In addition to its antiparasitic activity, benznidazole exerts immunomodulatory effects on macrophages stimulated with lipopolysaccharide (LPS) and treated with a high concentration of benznidazole (1 mM), by inhibiting the NF-κB pathway (7). These in vitro effects have also been described in LPS-challenged mice pre-treated with high doses of benznidazole (200 mg/Kg/day) (8). Like LPS, certain T. cruzi components, such as glycoinositolphospholipids, are recognized by TLR4 and induce pro-inflammatory cytokines. Thus, in order to distinguish the anti-inflammatory effects from the anti-parasitic effects of benznidazole, we used LPS in experimental settings aimed at exploring its anti-inflammatory mechanism of action (9, 10). Interestingly, anti-inflammatory as well as anti-parasitic effects were achieved using 15 μM of benznidazole, a concentration rendering parasite DNA almost undetectable by qPCR (6).
Interleukin-10 (IL-10), a well-known anti-inflammatory cytokine, is produced by a range of cells such as T cells, B cells, macrophages, and dendritic cells. Its expression is regulated by multiple signaling molecules, including p38 MAPK and ERK1/2 (11). One of the main biological function of IL-10 is to counter the production of inflammatory mediators, especially in response to TLR signaling (12–16). The binding of IL-10 to the IL-10R results in the activation of JAK1 which induces STAT3 phosphorylation. It has been demonstrated that STAT3 is a key effector molecule of IL-10 action. Its activation is necessary for the IL-10-regulated anti-inflammatory effects (17–20). Although better studied in macrophages (17, 21–26), the IL-10/STAT3 anti-inflammatory pathway has long been known to extend to other cells of the immune system (19, 27–30), and non-immune cells (31–35).

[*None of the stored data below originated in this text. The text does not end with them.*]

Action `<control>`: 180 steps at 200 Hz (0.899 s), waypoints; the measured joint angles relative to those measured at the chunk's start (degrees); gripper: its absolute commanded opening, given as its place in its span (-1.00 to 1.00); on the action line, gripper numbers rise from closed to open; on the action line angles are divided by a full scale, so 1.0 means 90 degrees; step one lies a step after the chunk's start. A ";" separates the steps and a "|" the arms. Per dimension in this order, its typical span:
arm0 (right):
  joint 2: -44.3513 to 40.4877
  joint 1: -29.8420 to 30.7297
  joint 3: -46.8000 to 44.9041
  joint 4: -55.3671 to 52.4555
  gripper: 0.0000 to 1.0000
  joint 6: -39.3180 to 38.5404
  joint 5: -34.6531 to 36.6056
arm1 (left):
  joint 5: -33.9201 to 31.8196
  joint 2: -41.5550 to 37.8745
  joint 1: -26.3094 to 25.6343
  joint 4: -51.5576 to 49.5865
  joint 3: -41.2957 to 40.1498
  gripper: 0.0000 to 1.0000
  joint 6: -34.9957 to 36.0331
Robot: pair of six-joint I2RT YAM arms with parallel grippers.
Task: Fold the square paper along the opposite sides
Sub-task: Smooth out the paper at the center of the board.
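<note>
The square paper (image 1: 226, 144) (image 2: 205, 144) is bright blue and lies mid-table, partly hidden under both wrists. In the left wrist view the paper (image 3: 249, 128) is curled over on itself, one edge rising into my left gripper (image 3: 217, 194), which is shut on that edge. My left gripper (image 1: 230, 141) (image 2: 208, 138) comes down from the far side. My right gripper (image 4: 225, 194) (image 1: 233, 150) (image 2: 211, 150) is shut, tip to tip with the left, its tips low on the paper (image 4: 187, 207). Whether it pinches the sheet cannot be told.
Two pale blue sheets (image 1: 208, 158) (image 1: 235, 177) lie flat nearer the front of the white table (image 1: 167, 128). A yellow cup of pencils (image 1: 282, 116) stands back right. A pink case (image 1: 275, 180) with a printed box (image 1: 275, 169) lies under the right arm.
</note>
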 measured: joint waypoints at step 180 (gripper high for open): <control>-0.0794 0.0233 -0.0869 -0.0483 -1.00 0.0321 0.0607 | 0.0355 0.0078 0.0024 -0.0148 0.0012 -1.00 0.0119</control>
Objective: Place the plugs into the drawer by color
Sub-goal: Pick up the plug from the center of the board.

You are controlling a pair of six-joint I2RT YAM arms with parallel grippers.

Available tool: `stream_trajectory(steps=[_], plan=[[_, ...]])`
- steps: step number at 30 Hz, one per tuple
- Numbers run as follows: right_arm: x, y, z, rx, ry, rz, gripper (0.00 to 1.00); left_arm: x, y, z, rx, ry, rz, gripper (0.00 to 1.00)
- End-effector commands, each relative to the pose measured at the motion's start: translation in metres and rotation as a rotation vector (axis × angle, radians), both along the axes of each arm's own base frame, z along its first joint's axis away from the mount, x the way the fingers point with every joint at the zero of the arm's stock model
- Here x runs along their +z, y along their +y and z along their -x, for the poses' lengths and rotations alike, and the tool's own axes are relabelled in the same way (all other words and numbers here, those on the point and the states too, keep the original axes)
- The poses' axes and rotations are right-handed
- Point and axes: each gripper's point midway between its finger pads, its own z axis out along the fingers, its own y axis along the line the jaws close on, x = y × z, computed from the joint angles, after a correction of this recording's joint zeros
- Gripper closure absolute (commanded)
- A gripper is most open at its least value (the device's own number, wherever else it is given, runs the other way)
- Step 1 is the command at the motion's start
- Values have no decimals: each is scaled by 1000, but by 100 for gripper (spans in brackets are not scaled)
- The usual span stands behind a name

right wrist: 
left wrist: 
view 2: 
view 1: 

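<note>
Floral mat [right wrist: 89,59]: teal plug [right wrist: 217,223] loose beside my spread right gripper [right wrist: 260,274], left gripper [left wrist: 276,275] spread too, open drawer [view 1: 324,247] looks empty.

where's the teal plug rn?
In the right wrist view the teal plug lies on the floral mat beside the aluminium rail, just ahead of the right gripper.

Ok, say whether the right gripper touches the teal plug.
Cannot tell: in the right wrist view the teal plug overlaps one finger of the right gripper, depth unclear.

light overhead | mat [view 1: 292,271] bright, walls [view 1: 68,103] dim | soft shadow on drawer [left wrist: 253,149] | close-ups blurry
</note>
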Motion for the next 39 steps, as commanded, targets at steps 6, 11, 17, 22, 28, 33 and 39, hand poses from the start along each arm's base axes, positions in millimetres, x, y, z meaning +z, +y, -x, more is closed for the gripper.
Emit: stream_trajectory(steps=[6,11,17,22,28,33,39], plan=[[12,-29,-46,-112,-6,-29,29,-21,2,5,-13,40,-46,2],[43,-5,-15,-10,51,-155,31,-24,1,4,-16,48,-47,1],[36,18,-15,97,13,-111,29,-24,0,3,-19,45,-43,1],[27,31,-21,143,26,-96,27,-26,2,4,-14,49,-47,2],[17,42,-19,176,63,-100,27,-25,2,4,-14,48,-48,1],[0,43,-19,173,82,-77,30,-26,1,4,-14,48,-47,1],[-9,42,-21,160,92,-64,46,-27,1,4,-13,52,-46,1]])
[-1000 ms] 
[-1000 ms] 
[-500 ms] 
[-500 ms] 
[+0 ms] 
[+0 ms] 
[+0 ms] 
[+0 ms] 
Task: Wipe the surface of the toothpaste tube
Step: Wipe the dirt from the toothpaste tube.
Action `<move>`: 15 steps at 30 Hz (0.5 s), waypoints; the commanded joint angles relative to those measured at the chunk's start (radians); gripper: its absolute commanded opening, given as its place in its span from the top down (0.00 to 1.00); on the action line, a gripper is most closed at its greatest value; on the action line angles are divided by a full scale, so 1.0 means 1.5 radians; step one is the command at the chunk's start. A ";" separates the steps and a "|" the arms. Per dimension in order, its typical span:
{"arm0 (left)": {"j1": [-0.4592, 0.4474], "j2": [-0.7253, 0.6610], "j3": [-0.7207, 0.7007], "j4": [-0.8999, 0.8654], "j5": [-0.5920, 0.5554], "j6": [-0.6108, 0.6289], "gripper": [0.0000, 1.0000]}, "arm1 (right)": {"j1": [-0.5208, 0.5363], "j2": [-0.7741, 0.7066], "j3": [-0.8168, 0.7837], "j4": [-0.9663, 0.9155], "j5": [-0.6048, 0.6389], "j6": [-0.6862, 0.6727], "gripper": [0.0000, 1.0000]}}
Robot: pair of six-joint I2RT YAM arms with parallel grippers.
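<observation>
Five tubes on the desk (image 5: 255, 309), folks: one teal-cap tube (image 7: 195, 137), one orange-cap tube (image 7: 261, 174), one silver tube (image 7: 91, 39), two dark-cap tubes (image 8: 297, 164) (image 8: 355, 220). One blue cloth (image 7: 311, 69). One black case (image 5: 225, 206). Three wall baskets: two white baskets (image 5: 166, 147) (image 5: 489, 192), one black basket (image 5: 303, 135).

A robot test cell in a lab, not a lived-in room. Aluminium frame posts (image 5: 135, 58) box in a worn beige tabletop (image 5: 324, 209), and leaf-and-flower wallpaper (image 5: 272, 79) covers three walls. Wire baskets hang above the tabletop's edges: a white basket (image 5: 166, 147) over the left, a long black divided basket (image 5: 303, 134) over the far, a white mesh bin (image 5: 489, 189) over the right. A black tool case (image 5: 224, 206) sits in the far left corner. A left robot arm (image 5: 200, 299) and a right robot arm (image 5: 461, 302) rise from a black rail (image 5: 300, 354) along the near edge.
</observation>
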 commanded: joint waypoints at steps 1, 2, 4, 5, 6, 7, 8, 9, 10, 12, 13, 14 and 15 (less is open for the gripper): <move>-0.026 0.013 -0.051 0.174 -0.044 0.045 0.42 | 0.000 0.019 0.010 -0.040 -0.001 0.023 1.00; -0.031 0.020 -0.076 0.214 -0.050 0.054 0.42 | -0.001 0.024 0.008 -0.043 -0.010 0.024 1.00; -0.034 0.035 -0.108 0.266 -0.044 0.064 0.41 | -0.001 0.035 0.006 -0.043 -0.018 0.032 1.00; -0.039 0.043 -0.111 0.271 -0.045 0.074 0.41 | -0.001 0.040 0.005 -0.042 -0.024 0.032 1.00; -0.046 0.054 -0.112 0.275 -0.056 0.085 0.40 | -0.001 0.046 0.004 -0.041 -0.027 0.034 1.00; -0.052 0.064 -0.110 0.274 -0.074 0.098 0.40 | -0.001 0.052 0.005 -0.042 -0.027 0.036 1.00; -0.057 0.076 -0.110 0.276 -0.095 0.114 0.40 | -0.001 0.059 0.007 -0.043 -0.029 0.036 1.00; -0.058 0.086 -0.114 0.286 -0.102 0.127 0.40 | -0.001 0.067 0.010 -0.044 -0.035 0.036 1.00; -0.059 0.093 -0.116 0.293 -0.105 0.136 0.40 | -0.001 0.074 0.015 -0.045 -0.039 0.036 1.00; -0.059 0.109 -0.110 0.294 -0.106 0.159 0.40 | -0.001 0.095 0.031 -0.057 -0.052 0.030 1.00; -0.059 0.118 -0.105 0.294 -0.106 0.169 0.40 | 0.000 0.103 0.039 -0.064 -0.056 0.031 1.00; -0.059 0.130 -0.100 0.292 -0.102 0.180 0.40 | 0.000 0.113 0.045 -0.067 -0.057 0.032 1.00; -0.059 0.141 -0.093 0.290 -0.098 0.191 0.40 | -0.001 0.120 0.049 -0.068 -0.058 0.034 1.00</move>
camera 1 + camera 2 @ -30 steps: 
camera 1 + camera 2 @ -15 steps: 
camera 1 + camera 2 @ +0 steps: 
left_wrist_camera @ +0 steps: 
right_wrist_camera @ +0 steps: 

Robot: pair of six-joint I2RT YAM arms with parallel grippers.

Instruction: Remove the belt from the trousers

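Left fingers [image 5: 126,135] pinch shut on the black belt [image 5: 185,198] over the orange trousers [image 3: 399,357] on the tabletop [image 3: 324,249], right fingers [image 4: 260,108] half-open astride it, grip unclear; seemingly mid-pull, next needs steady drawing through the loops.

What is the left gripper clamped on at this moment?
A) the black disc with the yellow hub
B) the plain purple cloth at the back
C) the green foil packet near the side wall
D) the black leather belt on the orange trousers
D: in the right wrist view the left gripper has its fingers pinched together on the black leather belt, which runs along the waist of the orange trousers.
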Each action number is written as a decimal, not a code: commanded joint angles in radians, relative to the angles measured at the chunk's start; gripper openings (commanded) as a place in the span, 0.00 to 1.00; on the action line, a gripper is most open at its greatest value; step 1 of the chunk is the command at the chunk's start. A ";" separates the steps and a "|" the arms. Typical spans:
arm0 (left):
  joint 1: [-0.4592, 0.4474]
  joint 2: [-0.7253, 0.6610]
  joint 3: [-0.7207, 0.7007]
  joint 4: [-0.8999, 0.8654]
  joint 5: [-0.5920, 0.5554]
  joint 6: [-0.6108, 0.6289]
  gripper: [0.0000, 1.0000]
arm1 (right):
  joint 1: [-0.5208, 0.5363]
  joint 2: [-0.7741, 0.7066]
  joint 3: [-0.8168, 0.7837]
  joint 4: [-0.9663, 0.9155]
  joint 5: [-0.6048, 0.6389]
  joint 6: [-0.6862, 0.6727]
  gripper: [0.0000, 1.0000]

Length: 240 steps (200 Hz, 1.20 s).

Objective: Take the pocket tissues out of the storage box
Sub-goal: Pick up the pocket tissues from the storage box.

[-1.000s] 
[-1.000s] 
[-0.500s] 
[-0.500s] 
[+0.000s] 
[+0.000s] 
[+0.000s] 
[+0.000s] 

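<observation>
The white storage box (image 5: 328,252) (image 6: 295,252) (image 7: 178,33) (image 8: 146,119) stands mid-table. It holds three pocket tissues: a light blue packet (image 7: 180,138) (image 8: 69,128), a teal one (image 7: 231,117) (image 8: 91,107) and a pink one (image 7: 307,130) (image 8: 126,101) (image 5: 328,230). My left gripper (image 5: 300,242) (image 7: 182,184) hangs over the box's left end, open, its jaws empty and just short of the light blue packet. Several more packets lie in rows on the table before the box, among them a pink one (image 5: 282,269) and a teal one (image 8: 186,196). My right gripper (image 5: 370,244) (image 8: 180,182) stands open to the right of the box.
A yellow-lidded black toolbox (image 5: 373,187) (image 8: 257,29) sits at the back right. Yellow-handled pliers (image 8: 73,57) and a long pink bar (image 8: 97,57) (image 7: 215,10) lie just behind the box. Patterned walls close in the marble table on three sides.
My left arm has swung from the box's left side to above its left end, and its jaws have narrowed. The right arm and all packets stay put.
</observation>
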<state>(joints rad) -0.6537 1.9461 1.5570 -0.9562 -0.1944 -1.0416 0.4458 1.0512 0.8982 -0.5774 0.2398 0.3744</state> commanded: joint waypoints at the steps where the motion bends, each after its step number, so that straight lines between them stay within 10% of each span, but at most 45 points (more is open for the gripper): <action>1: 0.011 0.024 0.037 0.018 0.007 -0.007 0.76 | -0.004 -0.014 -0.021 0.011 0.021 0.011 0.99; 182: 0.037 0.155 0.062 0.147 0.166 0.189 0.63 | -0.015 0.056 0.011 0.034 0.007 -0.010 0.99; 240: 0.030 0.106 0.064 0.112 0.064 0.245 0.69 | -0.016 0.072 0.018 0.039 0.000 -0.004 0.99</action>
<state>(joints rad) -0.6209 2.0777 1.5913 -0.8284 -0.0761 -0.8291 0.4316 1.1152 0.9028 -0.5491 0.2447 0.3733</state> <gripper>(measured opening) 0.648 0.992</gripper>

Both IL-10 and Interleukin-6 (IL-6) induce the activation of STAT3, yet generate different cellular responses. While IL-6 stimulation promotes a pro-inflammatory response, IL-10 signaling induces a strong anti-inflammatory one (36). Activated STATs not only drive transcription of many genes related to cell proliferation, function, and survival, but also induce the transcription of SOCS genes (37). SOCS3, one of the better studied members of the SOCS family, controls critical cellular processes such as cell growth, apoptosis, and transcription of inflammatory genes (38). It also regulates the kinetics of STAT3 activation, determining the pattern of responsive genes in the case of IL-6 and IL-10 (36).
Induction of SOCS3 by STAT3 results in a negative feedback loop, via binding to the gp130 subunit of the IL-6 receptor, which results in transient STAT3 activation with a rapid decline in phosphorylation and nuclear localization. In contrast, SOCS3 does not block IL-10 activation of STAT3, thereby inducing sustained STAT3 activation (39, 40). This confers a particular timing to the initiation and perpetuation of the inflammatory response.
We have described that 15 μM of benznidazole has the ability to inhibit the NF-κB pathway, demonstrating that the anti-inflammatory effects of this drug may be attained at a concentration lower than that reported elsewhere (6).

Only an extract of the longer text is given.